__EXERCISE__
Scan the material and copy every line in which "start" appears.

==========

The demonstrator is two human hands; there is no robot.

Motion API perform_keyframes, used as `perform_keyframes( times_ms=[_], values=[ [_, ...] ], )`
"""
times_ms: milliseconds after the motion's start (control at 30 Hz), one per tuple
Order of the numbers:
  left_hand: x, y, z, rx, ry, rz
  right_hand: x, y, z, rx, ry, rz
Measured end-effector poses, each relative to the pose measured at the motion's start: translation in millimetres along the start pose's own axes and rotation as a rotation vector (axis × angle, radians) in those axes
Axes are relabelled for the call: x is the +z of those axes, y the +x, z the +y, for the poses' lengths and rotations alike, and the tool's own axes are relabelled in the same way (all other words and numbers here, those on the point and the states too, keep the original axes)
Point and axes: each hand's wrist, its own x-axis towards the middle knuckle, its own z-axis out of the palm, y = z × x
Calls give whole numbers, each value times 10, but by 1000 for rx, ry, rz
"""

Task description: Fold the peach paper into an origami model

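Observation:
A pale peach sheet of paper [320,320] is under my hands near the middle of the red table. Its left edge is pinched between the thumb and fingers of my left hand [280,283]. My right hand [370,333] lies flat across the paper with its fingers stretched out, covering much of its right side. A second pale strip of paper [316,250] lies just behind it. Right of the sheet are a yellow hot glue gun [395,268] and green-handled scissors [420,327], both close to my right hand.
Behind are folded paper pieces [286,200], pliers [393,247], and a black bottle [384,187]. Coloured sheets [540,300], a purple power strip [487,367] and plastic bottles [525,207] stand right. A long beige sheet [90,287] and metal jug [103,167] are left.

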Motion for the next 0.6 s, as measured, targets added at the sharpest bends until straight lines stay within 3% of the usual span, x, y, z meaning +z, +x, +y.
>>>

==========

__SOLUTION TO THE PROBLEM__
times_ms: milliseconds after the motion's start (control at 30 Hz), one per tuple
Measured end-effector poses, each relative to the pose measured at the motion's start: translation in millimetres along the start pose's own axes and rotation as a rotation vector (axis × angle, radians) in those axes

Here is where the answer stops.